WHAT IS REQUIRED | Would you return the lines from the one that contains "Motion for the" to the last line of the entries below, exactly and with nothing added?

DATASET |
┌────────

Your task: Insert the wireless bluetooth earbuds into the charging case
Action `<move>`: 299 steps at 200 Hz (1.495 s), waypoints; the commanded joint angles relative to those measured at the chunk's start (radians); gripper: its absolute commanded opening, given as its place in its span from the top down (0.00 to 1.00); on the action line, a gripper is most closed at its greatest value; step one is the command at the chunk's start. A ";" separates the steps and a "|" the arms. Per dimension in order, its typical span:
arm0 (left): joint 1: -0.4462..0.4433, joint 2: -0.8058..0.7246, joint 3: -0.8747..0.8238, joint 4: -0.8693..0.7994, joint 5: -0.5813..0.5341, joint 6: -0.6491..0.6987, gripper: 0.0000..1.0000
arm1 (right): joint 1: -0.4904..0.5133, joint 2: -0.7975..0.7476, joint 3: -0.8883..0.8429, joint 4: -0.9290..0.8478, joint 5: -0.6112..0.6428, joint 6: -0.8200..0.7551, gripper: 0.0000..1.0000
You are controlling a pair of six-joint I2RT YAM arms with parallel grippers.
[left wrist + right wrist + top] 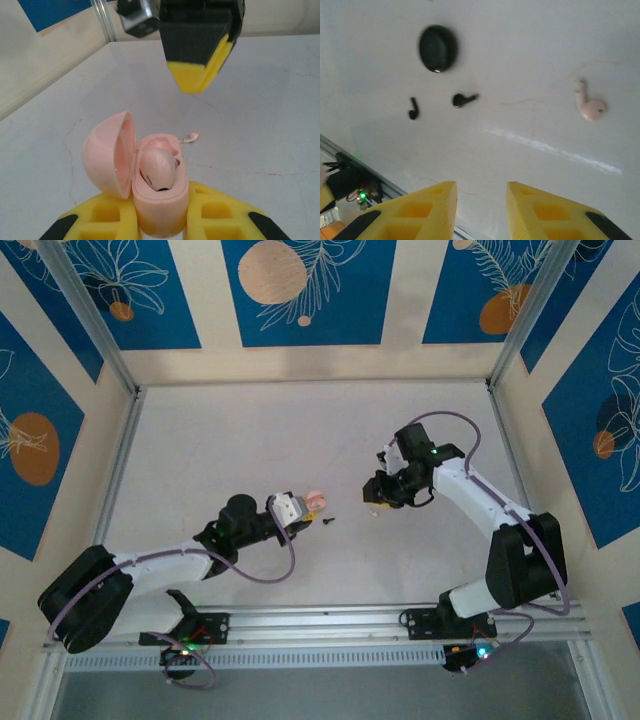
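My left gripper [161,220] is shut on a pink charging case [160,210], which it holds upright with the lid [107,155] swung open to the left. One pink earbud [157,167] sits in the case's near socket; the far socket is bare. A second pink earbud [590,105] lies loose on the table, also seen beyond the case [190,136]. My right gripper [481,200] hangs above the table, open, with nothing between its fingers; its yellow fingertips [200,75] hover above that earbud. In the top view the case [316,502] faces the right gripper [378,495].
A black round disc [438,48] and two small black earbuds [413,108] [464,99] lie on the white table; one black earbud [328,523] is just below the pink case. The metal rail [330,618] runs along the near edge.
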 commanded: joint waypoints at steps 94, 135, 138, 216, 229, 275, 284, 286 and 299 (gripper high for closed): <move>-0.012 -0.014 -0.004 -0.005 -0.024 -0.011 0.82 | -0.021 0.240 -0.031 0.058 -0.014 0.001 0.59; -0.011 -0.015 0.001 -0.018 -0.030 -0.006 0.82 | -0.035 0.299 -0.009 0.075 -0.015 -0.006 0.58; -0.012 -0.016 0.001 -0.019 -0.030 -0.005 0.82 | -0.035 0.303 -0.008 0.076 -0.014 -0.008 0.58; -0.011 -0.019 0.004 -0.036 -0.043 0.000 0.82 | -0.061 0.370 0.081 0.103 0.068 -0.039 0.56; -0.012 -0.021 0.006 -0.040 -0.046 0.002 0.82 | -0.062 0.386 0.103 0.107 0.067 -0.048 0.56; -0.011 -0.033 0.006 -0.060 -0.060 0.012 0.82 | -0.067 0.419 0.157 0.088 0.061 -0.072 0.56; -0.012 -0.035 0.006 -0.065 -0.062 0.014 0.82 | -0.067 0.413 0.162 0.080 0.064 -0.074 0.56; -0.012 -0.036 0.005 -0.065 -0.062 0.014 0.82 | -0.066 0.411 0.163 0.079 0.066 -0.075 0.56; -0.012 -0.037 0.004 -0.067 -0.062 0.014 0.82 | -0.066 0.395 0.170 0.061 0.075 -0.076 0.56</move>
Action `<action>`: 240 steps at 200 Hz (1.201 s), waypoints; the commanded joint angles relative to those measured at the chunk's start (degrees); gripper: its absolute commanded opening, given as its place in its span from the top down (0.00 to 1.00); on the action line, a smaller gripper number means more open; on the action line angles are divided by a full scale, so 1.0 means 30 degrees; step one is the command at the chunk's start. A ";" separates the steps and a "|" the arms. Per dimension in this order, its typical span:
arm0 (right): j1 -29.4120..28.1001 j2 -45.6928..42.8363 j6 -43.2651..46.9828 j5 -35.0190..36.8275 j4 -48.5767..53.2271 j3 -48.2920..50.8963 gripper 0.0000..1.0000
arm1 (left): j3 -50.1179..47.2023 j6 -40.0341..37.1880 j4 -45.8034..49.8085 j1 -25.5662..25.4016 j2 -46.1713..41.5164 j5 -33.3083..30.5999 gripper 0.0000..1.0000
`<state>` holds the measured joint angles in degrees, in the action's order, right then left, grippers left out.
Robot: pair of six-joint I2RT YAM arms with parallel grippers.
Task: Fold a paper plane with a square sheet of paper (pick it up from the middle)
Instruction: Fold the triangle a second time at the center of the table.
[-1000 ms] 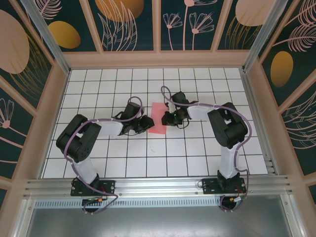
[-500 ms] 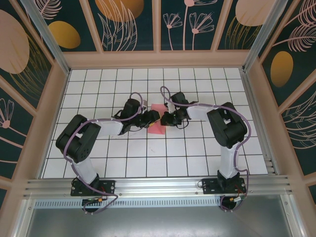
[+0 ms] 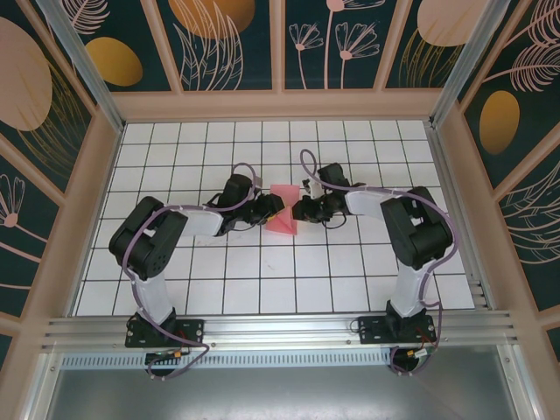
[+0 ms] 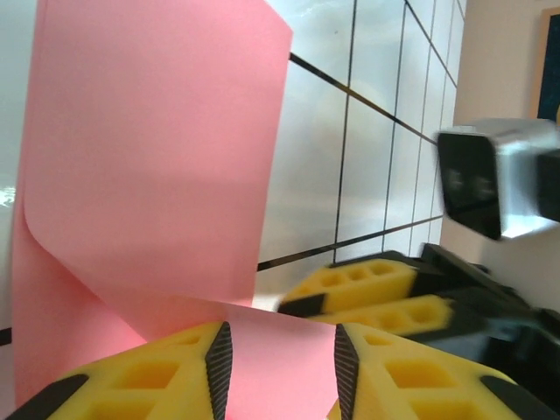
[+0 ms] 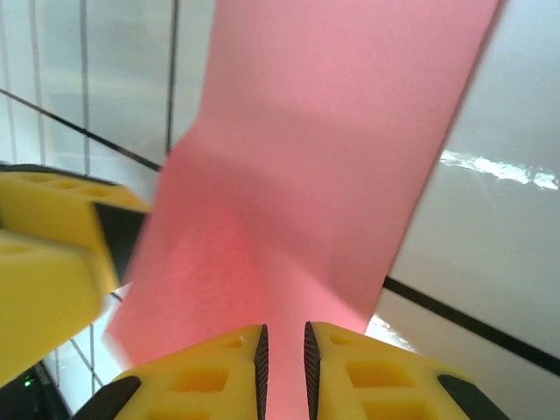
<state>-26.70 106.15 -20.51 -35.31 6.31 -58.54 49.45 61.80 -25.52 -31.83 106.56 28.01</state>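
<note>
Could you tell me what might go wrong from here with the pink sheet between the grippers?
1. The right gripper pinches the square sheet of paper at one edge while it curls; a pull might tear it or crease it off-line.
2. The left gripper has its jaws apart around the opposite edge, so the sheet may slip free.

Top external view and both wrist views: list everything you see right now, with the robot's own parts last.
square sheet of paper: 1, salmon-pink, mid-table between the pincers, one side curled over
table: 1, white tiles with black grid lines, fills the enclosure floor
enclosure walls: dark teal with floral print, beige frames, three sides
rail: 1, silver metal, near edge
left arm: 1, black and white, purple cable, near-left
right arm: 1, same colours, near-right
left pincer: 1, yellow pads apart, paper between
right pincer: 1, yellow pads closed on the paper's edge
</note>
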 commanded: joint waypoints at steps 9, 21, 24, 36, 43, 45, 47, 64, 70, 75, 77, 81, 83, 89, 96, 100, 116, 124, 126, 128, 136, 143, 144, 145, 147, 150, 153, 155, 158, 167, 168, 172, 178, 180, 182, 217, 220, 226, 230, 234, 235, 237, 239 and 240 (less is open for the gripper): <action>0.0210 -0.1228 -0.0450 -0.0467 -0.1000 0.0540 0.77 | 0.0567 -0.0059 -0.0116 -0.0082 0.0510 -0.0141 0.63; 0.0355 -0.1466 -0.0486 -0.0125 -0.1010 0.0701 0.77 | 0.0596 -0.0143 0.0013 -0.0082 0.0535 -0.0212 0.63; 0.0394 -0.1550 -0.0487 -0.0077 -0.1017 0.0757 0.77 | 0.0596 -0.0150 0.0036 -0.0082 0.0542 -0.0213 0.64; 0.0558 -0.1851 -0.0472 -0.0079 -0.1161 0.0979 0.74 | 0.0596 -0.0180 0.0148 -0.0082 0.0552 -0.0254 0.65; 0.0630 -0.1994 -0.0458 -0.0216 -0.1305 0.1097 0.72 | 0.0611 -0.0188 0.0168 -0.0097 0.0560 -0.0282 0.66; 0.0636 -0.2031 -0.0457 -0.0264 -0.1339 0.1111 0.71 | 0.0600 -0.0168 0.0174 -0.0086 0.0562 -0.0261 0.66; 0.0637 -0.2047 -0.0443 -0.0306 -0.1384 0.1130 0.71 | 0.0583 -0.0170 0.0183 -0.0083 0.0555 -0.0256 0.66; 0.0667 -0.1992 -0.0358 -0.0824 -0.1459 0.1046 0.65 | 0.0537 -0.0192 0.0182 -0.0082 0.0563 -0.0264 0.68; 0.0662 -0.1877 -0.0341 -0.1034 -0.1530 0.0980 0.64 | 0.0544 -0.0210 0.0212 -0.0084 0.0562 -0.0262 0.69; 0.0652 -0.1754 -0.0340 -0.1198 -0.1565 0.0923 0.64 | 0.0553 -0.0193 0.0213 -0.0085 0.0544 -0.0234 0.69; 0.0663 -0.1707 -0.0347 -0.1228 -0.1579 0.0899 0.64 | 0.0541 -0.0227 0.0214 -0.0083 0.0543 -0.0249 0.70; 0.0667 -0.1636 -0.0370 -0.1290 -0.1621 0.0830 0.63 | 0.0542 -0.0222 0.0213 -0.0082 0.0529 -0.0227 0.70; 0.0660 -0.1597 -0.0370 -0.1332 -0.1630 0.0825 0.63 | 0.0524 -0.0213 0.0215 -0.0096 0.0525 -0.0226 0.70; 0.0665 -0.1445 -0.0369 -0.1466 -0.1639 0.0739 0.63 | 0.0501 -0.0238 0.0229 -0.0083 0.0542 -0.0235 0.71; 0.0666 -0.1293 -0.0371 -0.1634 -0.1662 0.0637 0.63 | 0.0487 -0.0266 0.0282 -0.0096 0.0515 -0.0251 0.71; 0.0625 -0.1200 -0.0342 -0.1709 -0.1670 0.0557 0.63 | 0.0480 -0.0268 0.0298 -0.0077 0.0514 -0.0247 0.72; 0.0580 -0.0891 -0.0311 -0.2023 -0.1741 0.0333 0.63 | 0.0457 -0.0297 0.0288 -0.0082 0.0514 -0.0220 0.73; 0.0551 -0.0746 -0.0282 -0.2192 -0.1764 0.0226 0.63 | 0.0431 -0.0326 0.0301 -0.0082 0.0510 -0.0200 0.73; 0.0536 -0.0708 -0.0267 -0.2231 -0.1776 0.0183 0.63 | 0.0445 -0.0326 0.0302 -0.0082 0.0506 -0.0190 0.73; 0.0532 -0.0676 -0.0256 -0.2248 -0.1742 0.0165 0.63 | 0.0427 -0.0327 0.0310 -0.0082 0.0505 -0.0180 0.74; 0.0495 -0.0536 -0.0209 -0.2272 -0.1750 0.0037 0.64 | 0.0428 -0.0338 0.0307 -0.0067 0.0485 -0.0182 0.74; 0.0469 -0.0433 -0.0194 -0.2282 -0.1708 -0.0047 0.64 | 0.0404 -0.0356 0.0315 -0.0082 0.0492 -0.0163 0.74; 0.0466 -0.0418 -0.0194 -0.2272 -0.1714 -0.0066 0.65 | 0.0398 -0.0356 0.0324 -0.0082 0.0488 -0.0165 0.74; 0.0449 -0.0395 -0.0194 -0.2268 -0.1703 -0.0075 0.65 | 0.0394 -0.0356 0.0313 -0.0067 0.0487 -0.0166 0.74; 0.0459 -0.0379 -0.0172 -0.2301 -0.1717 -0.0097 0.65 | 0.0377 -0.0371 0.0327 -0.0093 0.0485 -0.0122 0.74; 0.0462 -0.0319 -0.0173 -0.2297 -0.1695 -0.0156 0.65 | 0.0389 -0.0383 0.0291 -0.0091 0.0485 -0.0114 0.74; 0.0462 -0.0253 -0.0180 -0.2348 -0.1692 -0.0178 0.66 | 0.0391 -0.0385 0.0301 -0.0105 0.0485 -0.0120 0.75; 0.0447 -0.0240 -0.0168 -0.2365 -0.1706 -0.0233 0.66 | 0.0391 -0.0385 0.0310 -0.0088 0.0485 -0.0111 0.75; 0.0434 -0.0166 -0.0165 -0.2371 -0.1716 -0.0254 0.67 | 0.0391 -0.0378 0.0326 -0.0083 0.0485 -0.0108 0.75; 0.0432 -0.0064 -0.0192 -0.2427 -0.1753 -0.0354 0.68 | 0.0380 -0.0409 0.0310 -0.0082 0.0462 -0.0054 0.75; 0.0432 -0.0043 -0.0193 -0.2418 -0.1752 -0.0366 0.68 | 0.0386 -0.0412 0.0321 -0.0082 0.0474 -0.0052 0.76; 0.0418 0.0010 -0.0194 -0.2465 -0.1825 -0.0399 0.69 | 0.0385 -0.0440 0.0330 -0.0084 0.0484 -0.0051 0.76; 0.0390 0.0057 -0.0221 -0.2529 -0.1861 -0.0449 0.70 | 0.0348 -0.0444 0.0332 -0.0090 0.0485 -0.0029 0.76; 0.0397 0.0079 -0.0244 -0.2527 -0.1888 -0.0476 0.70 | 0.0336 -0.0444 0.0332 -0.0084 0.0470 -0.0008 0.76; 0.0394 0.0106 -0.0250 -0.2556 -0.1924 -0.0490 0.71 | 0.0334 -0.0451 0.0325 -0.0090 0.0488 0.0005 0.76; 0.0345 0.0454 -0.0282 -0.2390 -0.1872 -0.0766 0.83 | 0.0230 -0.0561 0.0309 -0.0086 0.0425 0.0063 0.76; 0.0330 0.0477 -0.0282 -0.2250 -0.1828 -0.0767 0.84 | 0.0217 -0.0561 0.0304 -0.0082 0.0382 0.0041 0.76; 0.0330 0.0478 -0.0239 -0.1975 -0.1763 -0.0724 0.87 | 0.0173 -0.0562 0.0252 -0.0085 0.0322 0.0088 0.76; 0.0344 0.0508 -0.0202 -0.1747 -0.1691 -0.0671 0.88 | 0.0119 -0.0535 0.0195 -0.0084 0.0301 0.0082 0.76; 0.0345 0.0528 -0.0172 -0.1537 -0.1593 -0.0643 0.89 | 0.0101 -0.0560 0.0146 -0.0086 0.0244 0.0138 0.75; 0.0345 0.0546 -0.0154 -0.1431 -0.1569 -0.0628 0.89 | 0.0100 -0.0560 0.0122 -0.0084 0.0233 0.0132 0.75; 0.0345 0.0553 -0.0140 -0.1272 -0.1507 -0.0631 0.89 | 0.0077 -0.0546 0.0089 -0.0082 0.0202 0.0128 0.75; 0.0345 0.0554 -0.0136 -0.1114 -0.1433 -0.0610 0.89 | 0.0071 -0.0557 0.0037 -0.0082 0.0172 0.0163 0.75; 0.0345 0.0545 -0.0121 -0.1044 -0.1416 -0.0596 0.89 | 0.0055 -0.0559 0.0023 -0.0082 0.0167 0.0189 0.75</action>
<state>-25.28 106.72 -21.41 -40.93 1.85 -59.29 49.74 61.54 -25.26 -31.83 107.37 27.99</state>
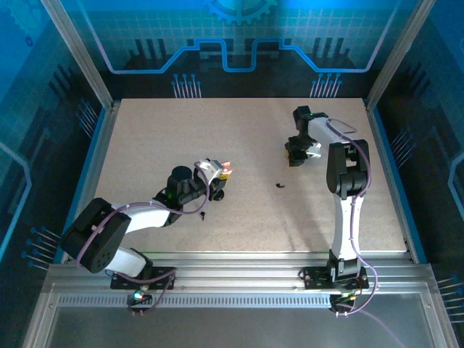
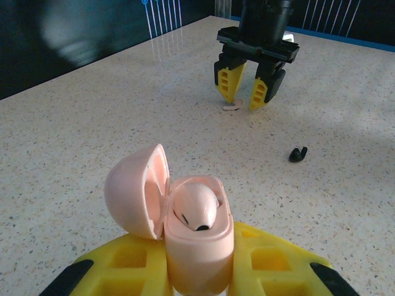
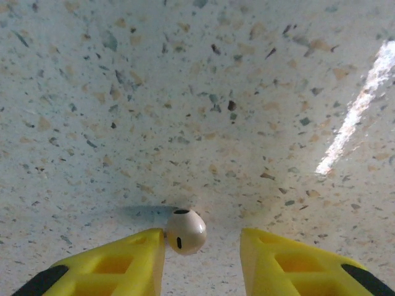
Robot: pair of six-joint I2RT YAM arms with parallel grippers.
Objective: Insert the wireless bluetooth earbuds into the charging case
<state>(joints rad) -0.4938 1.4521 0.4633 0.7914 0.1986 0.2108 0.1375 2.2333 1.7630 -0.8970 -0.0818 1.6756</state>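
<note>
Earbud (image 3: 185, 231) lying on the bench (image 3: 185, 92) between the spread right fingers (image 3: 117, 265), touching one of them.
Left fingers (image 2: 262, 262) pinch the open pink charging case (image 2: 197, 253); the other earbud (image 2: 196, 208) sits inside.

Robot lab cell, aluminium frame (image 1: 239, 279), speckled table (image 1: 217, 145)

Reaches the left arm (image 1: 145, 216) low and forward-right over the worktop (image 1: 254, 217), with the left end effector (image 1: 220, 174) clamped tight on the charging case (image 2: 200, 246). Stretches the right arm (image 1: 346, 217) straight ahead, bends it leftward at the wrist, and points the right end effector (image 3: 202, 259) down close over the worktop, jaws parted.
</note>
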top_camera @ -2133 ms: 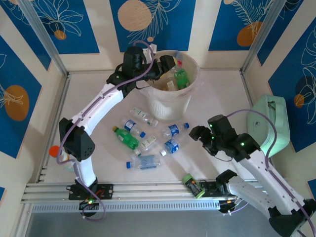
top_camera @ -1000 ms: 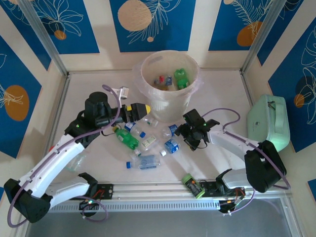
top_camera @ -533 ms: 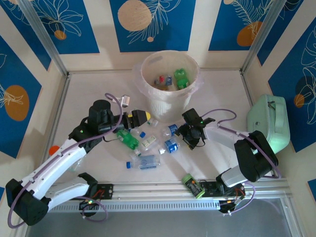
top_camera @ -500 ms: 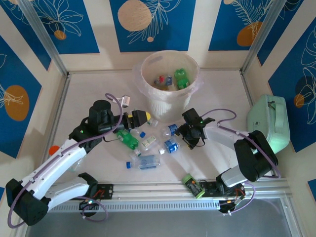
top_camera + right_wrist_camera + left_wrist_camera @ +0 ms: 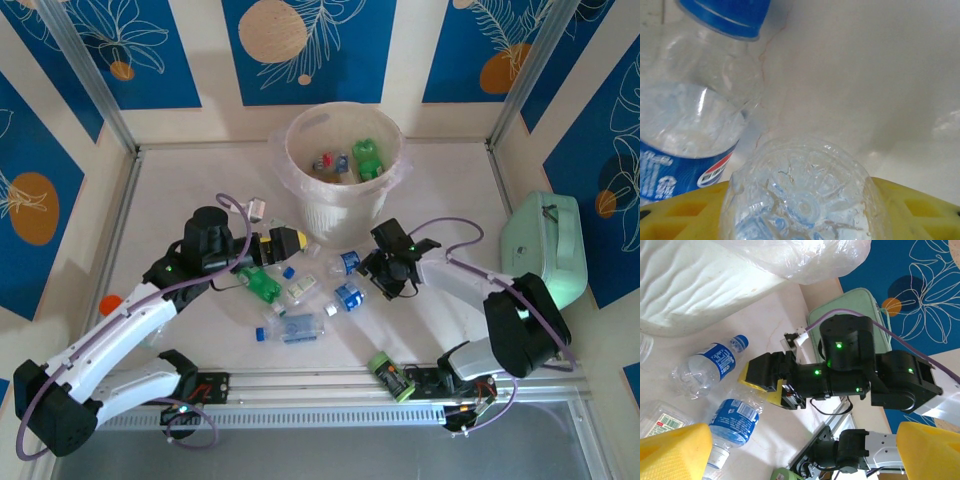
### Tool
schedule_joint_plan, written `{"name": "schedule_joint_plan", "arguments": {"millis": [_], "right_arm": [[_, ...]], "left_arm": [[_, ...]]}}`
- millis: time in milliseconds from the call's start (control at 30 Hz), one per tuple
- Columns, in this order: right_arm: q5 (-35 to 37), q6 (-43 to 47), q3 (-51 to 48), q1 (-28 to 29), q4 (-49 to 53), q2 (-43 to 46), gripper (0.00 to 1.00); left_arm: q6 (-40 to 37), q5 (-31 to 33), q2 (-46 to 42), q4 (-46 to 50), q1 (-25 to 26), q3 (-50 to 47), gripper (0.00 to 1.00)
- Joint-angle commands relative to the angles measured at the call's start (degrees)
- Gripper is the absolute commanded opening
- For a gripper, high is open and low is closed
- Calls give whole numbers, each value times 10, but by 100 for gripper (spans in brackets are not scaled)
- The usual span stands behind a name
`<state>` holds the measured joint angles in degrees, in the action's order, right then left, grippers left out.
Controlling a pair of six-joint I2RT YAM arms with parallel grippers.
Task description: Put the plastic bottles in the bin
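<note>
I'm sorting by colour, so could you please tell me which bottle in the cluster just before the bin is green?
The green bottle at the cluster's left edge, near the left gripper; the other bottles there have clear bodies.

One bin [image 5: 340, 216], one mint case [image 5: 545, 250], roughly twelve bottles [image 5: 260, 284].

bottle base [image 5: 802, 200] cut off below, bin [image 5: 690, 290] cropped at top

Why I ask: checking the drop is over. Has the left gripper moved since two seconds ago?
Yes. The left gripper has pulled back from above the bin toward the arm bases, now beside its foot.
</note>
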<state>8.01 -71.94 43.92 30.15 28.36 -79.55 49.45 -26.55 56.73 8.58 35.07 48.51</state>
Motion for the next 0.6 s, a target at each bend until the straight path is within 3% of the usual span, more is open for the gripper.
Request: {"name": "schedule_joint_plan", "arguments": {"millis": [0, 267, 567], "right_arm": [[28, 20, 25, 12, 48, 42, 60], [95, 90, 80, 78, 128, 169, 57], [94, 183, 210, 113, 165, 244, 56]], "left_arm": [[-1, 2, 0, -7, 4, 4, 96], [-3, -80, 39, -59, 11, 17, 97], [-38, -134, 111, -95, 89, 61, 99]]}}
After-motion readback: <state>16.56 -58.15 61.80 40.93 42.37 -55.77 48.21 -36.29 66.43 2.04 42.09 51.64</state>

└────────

RESPONSE |
Motion for the next 0.6 s, a target at each bend until the straight path is within 3% of the usual span, more is open for the gripper.
Request: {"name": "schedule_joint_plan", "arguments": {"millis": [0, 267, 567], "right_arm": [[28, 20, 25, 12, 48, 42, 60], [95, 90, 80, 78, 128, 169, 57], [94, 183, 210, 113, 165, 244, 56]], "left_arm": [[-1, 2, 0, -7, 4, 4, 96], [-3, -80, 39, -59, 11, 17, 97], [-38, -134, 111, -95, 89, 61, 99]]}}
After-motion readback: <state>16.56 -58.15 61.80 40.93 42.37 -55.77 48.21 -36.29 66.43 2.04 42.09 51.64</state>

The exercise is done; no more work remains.